:: What the exercise asks ::
Below are several records. Retype exactly those lines running from the one with "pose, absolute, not" through the one with "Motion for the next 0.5", end lines included, and no others.

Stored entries
-- Opening Marker --

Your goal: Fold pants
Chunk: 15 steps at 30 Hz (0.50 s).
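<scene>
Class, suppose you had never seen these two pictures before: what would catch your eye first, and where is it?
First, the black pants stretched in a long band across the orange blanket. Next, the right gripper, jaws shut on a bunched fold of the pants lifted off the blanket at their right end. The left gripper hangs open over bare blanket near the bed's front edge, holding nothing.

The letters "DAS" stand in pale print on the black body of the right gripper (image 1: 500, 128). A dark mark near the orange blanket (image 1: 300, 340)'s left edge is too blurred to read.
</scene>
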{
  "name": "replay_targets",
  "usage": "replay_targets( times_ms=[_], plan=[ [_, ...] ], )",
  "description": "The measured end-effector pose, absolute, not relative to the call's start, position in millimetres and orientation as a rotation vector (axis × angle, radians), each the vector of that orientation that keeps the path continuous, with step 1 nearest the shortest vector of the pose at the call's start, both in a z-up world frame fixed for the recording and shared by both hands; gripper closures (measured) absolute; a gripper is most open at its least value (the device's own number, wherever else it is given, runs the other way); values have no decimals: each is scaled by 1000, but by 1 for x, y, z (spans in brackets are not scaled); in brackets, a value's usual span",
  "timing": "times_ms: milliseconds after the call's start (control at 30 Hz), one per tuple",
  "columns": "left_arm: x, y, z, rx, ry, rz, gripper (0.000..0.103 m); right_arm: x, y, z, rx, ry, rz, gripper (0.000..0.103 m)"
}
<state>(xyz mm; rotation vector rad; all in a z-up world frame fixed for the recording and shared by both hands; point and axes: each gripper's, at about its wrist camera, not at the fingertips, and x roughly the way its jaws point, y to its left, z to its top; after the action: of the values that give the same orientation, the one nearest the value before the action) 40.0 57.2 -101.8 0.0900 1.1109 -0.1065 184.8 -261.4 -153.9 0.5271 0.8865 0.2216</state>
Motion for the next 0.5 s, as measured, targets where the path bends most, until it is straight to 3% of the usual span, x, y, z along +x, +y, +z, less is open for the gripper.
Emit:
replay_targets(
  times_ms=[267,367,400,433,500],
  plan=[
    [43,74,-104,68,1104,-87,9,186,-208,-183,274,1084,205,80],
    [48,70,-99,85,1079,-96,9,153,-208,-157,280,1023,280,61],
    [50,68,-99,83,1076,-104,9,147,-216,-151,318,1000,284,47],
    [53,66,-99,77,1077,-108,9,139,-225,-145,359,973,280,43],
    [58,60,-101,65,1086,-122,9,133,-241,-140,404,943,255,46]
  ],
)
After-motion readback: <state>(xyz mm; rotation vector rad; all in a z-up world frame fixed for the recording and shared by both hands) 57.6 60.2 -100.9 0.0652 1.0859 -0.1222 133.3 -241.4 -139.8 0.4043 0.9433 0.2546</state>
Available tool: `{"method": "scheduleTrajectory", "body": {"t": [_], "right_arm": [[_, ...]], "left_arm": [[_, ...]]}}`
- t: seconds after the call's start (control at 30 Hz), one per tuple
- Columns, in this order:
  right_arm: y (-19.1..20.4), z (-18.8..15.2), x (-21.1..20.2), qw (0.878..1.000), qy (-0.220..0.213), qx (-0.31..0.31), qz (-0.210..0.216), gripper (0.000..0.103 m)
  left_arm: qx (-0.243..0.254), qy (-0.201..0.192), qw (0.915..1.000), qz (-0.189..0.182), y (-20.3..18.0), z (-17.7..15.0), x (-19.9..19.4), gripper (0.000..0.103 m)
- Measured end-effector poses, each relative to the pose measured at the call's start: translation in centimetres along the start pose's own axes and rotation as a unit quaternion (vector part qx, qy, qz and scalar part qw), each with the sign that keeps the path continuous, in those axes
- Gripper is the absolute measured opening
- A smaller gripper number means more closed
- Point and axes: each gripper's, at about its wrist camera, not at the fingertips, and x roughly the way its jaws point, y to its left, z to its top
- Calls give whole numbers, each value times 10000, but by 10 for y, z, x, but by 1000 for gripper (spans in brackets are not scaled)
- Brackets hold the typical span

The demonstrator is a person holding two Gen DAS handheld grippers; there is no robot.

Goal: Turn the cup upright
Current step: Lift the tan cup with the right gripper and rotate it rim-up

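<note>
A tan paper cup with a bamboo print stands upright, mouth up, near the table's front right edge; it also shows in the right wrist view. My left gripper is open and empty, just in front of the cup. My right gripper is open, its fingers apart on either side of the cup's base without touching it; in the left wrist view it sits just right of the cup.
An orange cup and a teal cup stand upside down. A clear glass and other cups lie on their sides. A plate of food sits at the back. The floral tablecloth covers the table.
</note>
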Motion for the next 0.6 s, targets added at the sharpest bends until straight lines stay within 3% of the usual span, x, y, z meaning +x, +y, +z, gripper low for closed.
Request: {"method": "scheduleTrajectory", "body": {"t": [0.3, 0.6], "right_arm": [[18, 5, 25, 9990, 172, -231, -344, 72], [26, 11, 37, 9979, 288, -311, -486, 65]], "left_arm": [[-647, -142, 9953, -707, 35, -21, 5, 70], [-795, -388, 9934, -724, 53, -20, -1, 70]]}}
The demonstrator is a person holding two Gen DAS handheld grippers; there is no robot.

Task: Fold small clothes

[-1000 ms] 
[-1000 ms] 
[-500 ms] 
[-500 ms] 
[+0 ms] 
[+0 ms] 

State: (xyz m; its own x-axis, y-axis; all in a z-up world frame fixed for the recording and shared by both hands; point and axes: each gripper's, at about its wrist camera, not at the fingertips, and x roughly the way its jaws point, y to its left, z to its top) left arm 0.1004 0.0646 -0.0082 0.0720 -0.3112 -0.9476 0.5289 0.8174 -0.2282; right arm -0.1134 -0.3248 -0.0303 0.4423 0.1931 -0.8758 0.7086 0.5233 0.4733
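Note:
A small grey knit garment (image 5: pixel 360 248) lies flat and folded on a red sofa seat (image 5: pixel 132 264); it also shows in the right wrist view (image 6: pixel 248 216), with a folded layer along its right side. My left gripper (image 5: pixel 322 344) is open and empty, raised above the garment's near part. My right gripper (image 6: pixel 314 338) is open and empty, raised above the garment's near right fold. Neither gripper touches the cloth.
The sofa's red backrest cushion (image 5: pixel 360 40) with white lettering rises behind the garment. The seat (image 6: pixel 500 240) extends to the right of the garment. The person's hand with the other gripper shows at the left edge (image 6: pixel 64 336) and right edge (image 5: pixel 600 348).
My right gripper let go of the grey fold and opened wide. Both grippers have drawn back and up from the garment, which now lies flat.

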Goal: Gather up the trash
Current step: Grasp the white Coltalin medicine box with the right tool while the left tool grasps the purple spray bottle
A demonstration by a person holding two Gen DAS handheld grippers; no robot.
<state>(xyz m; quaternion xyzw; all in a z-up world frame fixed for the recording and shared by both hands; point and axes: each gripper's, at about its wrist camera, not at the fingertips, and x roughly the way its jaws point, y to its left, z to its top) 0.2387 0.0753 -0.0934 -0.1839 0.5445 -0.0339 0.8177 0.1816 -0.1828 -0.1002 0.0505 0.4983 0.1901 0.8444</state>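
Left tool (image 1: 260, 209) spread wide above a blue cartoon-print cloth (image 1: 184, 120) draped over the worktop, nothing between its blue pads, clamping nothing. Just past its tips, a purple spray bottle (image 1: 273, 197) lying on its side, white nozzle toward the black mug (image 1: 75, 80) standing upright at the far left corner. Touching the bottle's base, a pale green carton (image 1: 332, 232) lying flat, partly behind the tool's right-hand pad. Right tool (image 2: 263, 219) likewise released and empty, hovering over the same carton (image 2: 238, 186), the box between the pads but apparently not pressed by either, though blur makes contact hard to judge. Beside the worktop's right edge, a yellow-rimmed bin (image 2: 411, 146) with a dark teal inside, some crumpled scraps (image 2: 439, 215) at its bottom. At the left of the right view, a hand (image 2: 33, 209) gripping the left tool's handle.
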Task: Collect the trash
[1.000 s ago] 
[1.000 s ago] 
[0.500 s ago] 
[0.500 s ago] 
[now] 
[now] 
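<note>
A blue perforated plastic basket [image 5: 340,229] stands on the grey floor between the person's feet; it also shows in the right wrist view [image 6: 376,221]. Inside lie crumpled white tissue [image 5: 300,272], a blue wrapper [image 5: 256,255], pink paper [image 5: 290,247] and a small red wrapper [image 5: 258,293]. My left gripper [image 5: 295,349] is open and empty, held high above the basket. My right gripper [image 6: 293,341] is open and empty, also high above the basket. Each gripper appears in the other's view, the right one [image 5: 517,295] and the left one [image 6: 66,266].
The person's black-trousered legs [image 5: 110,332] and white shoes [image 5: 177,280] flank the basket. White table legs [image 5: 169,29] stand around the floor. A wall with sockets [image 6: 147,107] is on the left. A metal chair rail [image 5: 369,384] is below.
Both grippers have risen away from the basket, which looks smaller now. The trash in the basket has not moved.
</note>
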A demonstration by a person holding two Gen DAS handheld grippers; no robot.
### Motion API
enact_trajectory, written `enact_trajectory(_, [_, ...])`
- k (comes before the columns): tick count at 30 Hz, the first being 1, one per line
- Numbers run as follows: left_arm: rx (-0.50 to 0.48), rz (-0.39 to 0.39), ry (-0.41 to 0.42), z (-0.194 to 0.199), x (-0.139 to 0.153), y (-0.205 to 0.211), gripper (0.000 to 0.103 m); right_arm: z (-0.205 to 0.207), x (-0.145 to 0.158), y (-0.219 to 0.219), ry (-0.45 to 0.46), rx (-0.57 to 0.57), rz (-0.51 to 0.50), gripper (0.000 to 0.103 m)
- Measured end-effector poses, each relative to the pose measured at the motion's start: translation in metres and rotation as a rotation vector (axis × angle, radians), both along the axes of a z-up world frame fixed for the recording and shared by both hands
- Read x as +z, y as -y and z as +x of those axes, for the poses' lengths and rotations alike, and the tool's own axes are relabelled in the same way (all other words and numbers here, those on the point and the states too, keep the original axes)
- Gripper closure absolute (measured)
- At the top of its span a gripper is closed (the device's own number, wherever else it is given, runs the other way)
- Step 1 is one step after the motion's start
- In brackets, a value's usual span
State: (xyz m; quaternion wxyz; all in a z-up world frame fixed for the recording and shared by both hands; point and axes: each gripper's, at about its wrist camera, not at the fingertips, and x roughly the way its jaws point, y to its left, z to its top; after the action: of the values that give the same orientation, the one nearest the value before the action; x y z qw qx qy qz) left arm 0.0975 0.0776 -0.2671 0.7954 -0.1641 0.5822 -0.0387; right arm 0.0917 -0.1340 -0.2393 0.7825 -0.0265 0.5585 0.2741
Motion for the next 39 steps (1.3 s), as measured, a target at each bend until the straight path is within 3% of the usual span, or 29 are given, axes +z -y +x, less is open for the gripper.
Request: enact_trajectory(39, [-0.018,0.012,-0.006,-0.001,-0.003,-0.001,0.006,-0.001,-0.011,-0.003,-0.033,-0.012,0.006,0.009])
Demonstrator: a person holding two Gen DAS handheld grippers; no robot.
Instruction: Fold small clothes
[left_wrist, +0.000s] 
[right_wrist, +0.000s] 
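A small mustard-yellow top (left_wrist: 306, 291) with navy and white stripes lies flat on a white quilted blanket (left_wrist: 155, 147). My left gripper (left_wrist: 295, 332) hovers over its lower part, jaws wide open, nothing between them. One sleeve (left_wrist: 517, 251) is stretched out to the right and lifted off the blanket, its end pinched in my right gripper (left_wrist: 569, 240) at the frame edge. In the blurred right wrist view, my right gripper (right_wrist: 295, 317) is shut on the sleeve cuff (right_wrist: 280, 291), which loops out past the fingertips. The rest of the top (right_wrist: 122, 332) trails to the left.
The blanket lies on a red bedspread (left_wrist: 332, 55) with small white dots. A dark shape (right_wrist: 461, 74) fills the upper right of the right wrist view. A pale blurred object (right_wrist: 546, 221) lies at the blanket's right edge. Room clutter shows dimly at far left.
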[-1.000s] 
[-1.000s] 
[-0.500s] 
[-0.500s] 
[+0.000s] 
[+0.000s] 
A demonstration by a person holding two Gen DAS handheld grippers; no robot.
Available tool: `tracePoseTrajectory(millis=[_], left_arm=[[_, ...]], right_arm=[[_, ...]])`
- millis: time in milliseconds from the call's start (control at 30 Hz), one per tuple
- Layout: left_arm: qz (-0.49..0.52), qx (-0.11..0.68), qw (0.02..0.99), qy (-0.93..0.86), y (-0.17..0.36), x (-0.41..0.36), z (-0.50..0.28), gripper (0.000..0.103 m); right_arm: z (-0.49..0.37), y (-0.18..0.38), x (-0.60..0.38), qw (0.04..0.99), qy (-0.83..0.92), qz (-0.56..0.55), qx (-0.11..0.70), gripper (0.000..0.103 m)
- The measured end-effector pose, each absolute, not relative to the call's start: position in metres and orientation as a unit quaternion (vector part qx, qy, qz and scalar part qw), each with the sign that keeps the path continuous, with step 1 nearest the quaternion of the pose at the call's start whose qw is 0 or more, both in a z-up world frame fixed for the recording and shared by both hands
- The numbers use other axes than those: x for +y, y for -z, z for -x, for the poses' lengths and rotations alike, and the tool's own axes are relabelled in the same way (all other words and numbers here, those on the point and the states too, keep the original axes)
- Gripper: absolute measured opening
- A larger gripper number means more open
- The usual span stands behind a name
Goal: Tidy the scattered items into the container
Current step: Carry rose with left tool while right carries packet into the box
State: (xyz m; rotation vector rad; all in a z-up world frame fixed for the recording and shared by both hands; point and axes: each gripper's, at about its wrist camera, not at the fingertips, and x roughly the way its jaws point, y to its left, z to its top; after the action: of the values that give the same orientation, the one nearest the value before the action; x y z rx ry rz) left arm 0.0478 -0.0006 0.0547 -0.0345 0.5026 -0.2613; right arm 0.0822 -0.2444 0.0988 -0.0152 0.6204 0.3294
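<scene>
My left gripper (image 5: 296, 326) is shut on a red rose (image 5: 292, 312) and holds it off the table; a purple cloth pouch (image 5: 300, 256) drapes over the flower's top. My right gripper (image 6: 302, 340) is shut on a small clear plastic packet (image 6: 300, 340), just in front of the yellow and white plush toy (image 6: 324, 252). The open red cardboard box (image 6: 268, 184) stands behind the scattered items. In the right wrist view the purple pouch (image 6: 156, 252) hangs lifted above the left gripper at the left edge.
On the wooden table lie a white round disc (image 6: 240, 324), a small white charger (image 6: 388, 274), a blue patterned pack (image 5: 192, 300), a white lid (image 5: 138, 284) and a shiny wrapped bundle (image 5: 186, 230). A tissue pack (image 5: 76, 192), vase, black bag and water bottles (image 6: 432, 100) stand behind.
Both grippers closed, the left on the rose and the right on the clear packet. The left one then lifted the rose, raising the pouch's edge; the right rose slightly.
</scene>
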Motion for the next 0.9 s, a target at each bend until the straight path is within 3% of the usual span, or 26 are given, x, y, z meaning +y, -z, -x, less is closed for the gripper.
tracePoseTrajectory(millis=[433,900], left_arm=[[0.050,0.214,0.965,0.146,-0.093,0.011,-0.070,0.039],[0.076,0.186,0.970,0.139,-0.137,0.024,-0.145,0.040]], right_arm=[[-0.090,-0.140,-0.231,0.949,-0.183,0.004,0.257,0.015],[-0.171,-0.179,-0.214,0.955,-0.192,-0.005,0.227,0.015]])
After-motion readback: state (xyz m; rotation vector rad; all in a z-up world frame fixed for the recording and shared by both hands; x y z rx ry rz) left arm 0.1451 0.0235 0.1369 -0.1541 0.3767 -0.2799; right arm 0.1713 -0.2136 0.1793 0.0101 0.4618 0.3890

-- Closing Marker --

:: Response ::
  "description": "The measured end-effector pose, absolute, not relative to the call's start, position in millimetres and orientation as a rotation vector (axis × angle, radians), each the vector of that orientation that keeps the path continuous, with step 1 nearest the shortest vector of the pose at the call's start, both in a z-up world frame fixed for the recording and shared by both hands; gripper closures (measured) absolute; a gripper is most open at its least value (the device's own number, wherever else it is given, runs the other way); values have no decimals: each is scaled by 1000, but by 1 for x, y, z (spans in brackets are not scaled); in brackets, a value's usual span",
  "timing": "times_ms: milliseconds after the call's start (control at 30 Hz), one per tuple",
  "columns": "left_arm: x, y, z, rx, ry, rz, gripper (0.000..0.103 m); right_arm: x, y, z, rx, ry, rz, gripper (0.000..0.103 m)"
}
<state>(xyz mm; rotation vector rad; all in a z-up world frame fixed for the recording and shared by both hands; point and axes: each gripper's, at about its wrist camera, not at the fingertips, and x roughly the way its jaws point, y to its left, z to its top; after the action: of the values that give the same orientation, the one nearest the value before the action) 40.0 57.2 -101.8 0.0900 1.1109 -0.1065 184.8 -261.4 -153.9 0.5271 0.8865 0.2216</state>
Motion for the next 0.5 s, as measured, targets where the path bends most, until it is straight to 3% of the usual span, x, y, z along +x, +y, +z, less is open for the gripper.

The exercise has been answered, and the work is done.